Exercise objective →
Across the records, count every line that includes "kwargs" and give the number by itself.

Working data →
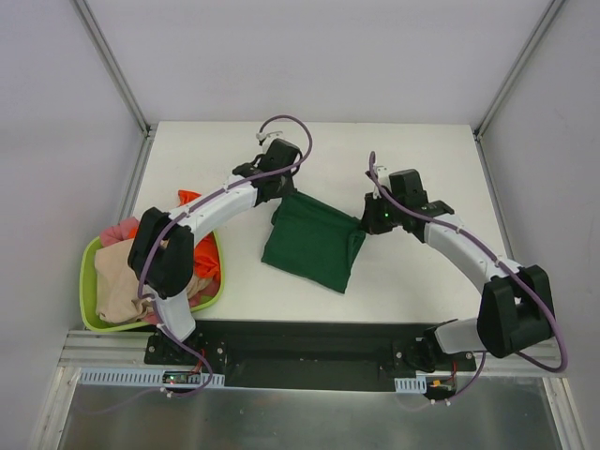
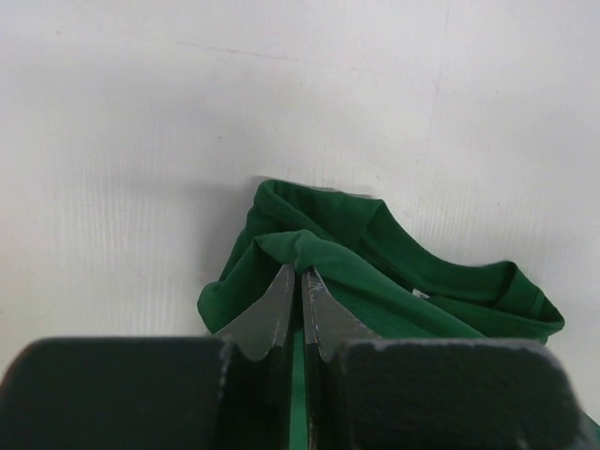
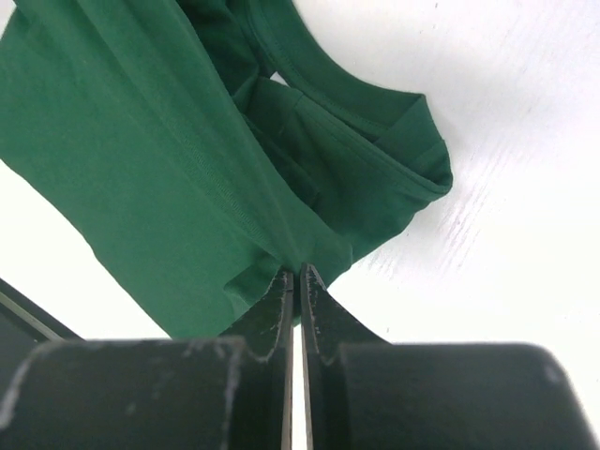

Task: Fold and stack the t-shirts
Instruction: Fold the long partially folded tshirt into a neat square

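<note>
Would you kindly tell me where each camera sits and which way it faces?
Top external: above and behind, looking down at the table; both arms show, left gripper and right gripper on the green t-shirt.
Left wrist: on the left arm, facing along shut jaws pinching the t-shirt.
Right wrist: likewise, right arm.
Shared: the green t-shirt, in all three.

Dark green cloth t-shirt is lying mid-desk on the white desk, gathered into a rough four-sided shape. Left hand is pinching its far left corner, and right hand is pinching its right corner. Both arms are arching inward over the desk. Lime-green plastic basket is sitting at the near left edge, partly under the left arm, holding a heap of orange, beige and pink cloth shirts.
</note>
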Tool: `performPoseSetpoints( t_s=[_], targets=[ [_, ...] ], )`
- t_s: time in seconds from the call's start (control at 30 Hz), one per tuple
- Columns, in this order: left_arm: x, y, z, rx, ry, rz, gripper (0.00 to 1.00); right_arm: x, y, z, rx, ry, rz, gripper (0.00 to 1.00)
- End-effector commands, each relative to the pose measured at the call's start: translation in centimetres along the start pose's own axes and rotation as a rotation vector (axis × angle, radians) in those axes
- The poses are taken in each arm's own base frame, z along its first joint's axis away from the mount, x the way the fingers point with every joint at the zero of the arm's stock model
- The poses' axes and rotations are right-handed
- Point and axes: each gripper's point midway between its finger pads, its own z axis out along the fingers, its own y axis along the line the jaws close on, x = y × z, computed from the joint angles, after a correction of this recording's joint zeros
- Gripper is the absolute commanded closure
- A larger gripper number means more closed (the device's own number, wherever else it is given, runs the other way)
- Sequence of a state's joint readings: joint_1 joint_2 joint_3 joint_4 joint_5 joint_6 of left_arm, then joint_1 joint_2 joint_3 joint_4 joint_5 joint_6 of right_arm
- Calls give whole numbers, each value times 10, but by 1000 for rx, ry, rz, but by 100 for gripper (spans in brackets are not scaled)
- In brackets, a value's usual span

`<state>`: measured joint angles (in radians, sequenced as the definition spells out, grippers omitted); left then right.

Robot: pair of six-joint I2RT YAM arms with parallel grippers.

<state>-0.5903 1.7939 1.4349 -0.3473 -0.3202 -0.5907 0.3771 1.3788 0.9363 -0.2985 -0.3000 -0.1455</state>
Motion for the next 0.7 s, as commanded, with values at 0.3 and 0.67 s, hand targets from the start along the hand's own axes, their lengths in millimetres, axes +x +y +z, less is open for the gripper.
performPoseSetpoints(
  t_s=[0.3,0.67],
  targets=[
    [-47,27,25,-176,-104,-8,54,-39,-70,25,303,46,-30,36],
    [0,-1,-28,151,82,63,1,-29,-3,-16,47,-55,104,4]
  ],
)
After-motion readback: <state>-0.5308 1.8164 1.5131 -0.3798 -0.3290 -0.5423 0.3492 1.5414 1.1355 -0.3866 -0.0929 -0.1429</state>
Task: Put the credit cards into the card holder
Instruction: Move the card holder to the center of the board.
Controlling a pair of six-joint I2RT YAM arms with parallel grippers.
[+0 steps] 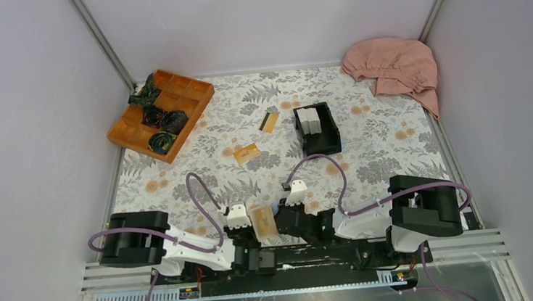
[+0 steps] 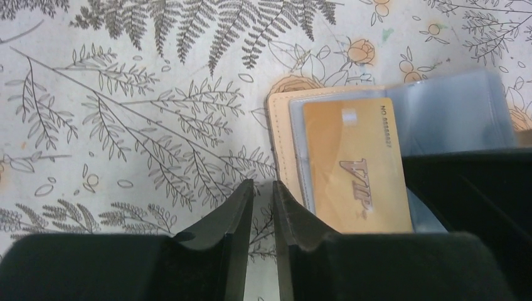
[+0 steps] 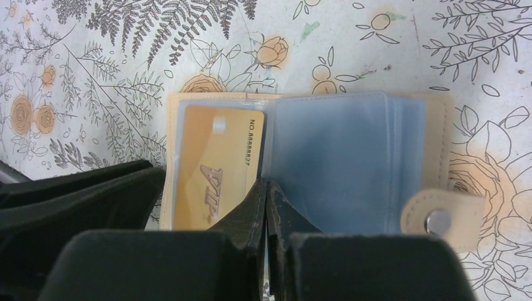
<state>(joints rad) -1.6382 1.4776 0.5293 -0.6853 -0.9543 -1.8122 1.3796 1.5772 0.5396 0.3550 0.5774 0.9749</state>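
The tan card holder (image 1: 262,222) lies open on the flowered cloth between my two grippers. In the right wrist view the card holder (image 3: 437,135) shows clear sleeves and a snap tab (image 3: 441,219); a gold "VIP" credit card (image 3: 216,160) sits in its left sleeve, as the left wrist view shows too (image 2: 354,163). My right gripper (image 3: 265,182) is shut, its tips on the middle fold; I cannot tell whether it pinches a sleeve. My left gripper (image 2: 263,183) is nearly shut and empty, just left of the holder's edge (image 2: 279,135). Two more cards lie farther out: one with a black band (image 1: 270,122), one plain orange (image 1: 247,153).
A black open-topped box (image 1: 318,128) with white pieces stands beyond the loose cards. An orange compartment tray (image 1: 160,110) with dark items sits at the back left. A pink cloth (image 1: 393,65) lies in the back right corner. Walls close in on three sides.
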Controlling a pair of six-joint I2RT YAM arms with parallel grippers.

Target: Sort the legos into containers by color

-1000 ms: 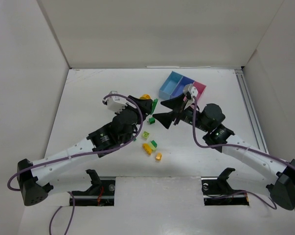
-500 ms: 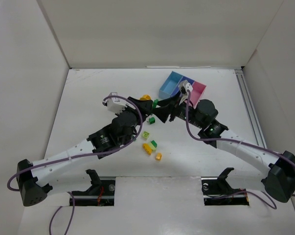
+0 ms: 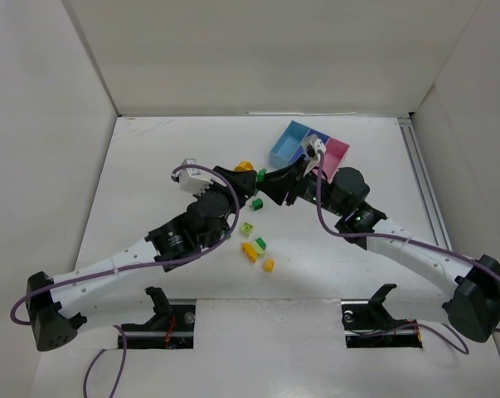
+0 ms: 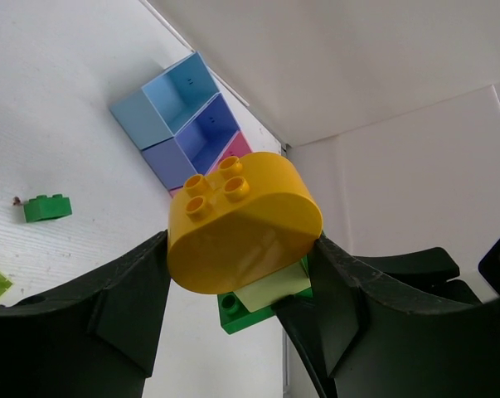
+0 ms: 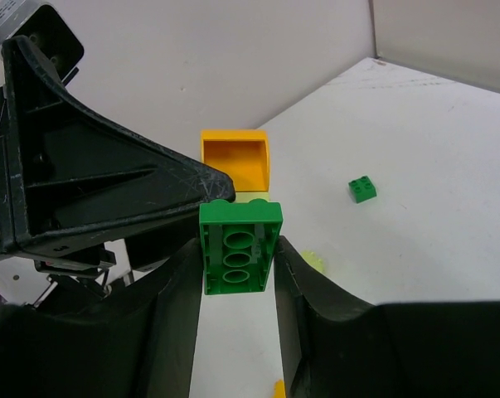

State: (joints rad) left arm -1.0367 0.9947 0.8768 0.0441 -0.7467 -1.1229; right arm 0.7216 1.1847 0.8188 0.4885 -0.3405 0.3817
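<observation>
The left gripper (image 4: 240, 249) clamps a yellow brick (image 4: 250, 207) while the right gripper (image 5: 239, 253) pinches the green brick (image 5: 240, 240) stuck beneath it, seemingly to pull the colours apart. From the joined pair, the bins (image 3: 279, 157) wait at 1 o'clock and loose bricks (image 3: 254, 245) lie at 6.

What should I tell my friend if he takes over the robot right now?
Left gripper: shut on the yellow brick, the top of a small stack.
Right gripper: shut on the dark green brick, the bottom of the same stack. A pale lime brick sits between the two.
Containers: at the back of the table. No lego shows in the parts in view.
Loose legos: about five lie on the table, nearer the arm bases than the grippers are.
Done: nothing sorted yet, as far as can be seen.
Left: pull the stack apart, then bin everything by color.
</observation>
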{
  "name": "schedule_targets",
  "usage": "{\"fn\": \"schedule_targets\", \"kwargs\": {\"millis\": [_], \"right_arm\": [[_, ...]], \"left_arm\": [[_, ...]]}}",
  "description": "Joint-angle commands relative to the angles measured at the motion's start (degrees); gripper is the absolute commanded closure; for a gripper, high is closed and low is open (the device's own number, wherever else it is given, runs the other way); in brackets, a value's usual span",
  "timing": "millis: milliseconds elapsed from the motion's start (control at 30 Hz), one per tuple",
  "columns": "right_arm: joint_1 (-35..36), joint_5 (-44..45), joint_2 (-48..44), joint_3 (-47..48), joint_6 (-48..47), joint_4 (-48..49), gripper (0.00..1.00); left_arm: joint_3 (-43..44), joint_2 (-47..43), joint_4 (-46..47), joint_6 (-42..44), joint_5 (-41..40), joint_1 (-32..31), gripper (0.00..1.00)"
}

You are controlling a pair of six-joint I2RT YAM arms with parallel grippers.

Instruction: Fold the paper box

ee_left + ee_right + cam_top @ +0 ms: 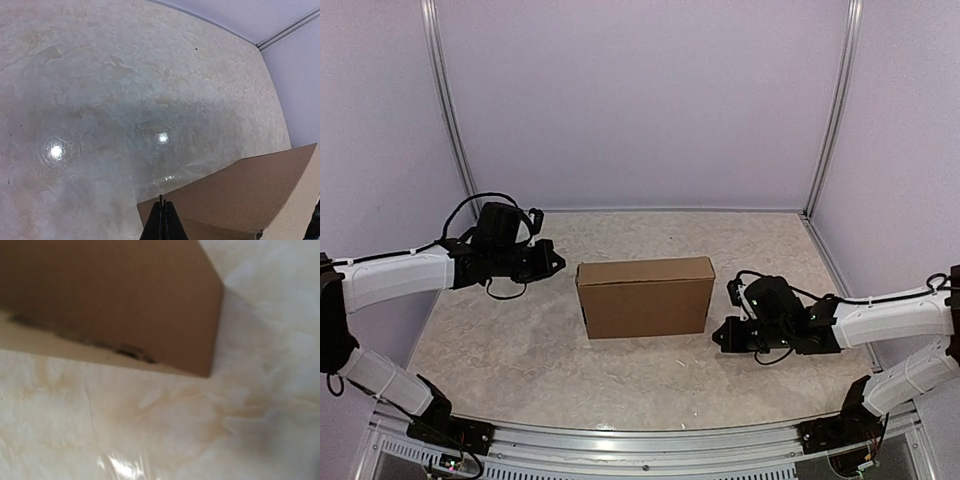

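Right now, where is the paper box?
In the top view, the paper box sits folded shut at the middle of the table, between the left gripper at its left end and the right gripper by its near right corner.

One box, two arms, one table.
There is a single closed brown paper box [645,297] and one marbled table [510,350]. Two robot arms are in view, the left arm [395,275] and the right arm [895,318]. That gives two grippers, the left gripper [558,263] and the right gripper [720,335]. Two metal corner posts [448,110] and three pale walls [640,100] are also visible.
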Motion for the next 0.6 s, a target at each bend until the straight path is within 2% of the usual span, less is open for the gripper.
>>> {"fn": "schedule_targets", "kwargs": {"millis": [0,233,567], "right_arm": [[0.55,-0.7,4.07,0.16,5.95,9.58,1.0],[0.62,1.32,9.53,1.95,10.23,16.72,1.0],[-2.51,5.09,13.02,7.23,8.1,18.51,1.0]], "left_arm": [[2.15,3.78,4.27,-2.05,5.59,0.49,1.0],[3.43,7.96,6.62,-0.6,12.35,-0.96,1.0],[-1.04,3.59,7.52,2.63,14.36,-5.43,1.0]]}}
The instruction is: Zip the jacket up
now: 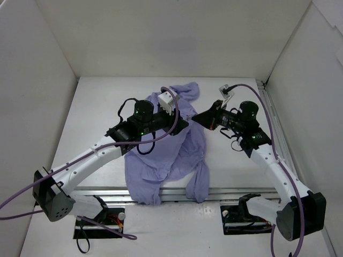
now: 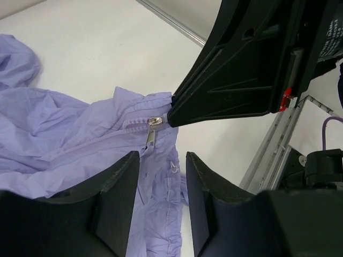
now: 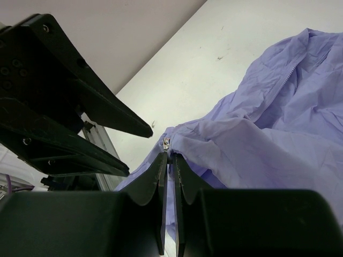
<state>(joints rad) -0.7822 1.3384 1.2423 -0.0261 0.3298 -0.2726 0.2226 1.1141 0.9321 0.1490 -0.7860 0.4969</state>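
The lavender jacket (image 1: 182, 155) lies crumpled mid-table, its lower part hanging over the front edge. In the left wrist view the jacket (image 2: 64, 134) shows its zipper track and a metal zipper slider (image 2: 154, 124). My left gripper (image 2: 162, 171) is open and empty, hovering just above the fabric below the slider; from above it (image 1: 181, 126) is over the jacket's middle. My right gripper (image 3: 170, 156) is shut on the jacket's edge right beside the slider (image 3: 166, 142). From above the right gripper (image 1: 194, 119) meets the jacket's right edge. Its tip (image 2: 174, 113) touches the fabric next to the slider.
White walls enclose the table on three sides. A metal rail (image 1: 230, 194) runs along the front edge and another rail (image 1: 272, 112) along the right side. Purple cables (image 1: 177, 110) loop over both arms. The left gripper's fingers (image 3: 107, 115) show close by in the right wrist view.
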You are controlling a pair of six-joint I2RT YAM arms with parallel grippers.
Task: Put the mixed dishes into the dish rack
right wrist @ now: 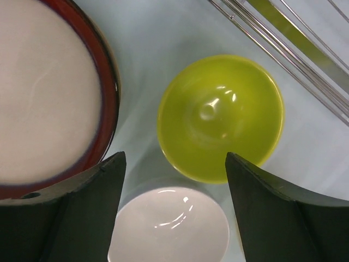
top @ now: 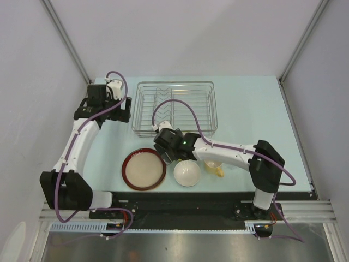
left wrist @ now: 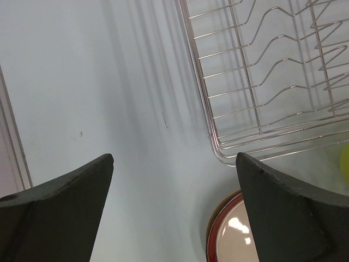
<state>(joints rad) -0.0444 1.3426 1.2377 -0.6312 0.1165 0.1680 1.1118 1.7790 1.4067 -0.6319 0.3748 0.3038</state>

Result below →
2